(ENTRIES PROVIDED)

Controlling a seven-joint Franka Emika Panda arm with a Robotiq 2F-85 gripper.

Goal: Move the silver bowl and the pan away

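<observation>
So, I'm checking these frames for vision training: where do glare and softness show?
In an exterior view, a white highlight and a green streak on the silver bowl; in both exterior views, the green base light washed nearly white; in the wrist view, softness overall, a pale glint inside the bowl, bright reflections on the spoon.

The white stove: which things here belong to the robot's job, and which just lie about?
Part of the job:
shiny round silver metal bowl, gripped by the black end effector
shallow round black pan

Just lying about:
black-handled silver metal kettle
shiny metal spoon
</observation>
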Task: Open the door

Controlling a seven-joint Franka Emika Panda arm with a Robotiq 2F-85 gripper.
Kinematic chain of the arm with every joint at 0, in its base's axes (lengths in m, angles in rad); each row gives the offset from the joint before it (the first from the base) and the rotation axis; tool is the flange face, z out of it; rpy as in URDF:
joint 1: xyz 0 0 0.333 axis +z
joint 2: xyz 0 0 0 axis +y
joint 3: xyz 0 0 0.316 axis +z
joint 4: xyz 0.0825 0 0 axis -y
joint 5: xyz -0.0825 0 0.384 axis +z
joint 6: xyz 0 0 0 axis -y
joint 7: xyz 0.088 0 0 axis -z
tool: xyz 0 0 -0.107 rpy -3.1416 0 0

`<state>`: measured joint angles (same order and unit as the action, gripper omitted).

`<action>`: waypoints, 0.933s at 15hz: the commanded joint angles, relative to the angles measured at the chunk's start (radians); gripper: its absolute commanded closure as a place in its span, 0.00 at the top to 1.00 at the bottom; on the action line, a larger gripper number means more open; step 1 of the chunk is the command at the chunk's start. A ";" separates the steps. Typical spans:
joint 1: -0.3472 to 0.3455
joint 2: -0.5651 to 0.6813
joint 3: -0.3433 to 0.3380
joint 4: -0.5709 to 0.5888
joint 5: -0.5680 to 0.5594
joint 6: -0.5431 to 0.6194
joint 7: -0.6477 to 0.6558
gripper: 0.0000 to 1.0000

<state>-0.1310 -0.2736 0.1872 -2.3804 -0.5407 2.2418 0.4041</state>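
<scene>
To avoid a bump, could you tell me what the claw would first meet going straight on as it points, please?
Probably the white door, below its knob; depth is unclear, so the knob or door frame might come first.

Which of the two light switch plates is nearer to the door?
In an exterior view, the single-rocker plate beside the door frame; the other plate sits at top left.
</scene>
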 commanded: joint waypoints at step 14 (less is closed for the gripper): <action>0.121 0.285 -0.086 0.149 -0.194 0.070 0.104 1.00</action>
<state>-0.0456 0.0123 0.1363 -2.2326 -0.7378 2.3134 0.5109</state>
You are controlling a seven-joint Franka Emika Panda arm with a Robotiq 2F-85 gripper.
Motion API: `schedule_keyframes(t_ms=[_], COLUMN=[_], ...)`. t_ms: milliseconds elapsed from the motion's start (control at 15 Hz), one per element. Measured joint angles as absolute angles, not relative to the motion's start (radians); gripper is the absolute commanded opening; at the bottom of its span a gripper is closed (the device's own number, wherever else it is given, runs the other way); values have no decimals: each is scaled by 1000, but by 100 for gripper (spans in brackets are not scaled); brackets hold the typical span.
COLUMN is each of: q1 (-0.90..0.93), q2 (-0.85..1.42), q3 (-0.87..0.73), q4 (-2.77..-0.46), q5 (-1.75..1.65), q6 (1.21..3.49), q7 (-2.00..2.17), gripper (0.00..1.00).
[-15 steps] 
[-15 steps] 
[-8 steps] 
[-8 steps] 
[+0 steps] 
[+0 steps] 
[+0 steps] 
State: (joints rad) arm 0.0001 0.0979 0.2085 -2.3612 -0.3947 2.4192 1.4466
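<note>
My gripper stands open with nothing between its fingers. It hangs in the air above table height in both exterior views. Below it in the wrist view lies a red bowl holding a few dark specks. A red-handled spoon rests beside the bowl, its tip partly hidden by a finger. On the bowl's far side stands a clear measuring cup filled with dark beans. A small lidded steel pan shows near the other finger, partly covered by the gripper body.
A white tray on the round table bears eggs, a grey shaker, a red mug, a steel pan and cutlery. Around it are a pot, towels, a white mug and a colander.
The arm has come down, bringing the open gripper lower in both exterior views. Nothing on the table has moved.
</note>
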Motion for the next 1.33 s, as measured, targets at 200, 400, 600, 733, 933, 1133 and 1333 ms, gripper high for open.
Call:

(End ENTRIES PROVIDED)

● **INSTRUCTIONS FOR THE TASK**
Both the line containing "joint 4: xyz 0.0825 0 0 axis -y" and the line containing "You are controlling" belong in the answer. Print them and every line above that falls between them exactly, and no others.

● **EXPECTED OUTPUT**
joint 4: xyz 0.0825 0 0 axis -y
joint 5: xyz -0.0825 0 0.384 axis +z
joint 6: xyz 0 0 0 axis -y
joint 7: xyz 0.088 0 0 axis -z
tool: xyz 0 0 -0.107 rpy -3.1416 0 0

`<state>`: measured joint angles (same order and unit as the action, gripper omitted).

`<action>`: waypoints, 0.933s at 15hz: the commanded joint angles, relative to the angles measured at the chunk's start (radians); gripper: its absolute commanded closure as a place in its span, 0.00 at the top to 1.00 at the bottom; on the action line, a larger gripper number means more open; step 1 of the chunk is the command at the chunk's start. A ";" separates the steps. Typical spans:
joint 1: -0.3472 to 0.3455
joint 2: -0.5651 to 0.6813
joint 3: -0.3433 to 0.3380
joint 4: -0.5709 to 0.5888
joint 5: -0.5680 to 0.5594
joint 6: -0.5431 to 0.6194
joint 7: -0.6477 to 0.6558
gripper: 0.0000 to 1.0000

<state>-0.1310 -0.2736 0.1872 -2.3804 -0.5407 2.2418 0.4041</state>
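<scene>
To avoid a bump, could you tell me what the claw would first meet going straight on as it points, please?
Probably the white door, below its knob; depth is unclear, so the knob or door frame might come first.

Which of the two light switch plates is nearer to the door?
In an exterior view, the single-rocker plate beside the door frame; the other plate sits at top left.
</scene>
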 commanded: joint waypoints at step 14 (less is closed for the gripper): <action>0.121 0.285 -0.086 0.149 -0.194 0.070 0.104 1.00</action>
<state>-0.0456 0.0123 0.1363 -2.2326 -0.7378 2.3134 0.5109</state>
You are controlling a seven-joint Franka Emika Panda arm with a Robotiq 2F-85 gripper.

The output is finished.